UNICEF Provides Cold Room Facility for Solomon Islands

Baby Lali 4 months receiving his immunisation shotChildren in Solomon Islands will benefit from a Cold Room facility that preserves the quality, potency and safety of vaccines. Vaccines need to be stored at a temperature of 0-8 degrees to keep them usable. A Cold Chain is the storage system that is used to do just that and today, the United Nations Children’s Fund (UNICEF) handed over an essential storage facility that is a key link in the Cold Chain.

In presenting the facility to the Ministry of Health and Medical Services, UNICEF Pacific Representative, Dr. Karen Allen said “Immunisation is one of the most important and cost-effective public health interventions that protect children from illness and disability. This facility which was jointly procured with funding from New Zealand (Cold Room) and the Government of Australia (Stabilizer) will help strengthen the storage capacity of vaccines in Solomon Islands.”

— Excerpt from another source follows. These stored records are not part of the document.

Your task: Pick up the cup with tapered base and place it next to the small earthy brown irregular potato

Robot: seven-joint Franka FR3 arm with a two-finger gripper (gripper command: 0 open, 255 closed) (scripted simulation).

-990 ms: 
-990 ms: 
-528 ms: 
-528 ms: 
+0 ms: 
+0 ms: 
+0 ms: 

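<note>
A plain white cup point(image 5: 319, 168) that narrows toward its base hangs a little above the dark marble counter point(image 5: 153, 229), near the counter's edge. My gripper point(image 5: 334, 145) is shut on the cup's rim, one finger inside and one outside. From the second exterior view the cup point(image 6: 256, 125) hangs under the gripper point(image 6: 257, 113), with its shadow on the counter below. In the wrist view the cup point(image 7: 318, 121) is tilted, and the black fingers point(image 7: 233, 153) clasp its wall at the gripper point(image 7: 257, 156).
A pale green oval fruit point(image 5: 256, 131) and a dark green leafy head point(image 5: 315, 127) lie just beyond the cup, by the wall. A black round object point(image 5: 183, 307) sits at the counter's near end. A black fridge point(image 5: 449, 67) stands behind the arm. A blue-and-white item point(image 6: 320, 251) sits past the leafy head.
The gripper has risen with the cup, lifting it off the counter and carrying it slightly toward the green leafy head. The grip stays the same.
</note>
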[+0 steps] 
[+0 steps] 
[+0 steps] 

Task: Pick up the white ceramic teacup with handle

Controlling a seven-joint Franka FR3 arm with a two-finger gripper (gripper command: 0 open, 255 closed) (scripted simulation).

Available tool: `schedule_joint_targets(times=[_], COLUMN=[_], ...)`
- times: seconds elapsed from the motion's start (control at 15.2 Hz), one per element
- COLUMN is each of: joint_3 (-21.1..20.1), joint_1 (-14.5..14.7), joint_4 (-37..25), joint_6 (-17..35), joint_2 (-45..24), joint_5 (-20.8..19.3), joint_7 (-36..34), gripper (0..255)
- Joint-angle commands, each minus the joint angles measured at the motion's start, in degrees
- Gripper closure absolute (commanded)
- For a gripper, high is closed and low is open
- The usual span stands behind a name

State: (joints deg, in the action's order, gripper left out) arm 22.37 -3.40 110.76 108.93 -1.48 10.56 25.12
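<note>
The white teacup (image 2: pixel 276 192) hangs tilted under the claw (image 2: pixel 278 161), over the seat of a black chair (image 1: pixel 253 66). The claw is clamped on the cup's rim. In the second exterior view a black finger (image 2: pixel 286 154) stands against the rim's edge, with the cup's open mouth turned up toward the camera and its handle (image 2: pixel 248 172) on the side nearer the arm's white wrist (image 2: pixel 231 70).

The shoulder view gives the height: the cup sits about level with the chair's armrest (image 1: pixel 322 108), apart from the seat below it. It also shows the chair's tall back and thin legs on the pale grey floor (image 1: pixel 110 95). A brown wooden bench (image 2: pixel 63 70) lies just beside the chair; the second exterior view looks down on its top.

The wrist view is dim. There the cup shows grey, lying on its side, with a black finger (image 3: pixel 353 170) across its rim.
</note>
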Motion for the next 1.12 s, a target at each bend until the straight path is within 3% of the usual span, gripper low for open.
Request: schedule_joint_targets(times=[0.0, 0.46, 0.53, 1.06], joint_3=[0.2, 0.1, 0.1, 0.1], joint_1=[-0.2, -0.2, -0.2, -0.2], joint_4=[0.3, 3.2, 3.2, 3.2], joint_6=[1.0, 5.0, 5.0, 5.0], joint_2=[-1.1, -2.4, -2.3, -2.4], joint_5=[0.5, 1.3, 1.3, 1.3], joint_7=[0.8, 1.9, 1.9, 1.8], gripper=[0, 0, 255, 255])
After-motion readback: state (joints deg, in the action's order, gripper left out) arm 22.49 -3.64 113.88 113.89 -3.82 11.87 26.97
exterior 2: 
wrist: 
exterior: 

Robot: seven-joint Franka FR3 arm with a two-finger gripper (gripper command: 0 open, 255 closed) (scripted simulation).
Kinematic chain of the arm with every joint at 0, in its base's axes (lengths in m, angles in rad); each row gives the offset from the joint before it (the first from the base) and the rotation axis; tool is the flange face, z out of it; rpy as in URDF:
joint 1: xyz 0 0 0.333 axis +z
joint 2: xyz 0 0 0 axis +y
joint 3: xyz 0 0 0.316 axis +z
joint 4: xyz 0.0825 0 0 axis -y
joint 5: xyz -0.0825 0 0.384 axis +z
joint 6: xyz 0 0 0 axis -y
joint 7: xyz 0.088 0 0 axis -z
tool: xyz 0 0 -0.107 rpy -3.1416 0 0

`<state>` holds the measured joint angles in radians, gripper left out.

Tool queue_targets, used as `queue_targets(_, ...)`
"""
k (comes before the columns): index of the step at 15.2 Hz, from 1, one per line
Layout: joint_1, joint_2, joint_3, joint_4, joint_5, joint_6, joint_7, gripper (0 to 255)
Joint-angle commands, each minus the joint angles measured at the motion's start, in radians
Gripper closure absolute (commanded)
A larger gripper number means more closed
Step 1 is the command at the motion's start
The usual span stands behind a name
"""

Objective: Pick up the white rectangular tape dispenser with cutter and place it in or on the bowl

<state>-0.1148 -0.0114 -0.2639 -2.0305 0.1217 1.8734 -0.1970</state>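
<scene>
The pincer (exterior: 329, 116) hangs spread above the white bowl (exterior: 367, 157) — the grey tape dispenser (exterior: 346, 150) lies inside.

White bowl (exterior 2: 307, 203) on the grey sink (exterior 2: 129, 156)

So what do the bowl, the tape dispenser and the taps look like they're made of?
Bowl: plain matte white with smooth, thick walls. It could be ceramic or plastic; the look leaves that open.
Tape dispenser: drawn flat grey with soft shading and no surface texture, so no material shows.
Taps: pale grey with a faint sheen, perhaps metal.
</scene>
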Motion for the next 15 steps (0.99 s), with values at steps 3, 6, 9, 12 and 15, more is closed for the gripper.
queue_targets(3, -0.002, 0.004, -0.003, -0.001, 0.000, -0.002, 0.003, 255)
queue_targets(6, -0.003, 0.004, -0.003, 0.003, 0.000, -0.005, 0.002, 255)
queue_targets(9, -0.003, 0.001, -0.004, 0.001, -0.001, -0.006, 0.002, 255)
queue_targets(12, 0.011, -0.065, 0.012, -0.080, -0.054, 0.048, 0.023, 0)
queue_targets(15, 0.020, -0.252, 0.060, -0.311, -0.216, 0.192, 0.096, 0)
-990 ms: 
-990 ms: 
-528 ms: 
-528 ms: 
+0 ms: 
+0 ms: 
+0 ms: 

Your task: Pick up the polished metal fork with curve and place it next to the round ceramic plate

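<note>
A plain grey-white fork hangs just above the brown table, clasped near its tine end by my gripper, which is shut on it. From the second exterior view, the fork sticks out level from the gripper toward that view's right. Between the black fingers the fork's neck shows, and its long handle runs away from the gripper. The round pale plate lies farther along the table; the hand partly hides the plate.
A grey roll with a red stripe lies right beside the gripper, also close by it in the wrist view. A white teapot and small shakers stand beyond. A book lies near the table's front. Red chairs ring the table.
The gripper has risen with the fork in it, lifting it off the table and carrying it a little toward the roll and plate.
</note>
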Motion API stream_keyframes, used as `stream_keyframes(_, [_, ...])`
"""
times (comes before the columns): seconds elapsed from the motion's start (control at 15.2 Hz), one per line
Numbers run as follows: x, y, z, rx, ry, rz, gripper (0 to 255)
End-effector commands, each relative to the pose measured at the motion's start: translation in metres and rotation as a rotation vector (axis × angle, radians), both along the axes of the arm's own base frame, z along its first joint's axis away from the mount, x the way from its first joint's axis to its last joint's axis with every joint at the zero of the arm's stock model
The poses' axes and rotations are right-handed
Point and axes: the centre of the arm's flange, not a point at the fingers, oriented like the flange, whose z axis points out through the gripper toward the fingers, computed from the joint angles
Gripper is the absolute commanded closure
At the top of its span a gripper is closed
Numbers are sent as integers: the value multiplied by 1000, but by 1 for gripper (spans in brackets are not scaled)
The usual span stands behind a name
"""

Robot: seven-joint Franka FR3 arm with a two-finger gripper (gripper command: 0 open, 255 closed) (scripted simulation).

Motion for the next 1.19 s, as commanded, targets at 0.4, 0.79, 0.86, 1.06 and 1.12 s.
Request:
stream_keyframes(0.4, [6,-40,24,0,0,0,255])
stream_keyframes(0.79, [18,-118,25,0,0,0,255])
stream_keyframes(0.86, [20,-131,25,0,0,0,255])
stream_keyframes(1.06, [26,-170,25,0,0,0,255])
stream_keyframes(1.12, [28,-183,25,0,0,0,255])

“At present the Expanded Programme on Immunisation (EPI) is offering the following vaccines in the country : BCG (for tuberculosis), Polio, Hepatitis B and Measles-Rubella,” she added. “Next year we hope to add pneumococcal”.

Dr. Allen congratulated the Government of Solomon Islands for the implementation of a vaccine management plan and their dedication to immunise at least 95% of children under-one year of age. This Cold Chain should help in reaching that target; and now we will work together to strengthen the chain to the outermost islands.

Since her arrival on Monday, she has visited schools, clinics and hospitals. Her credentials were also presented to the Acting Minister of Foreign Affairs and External Trade, Honourable. Ricky Hou.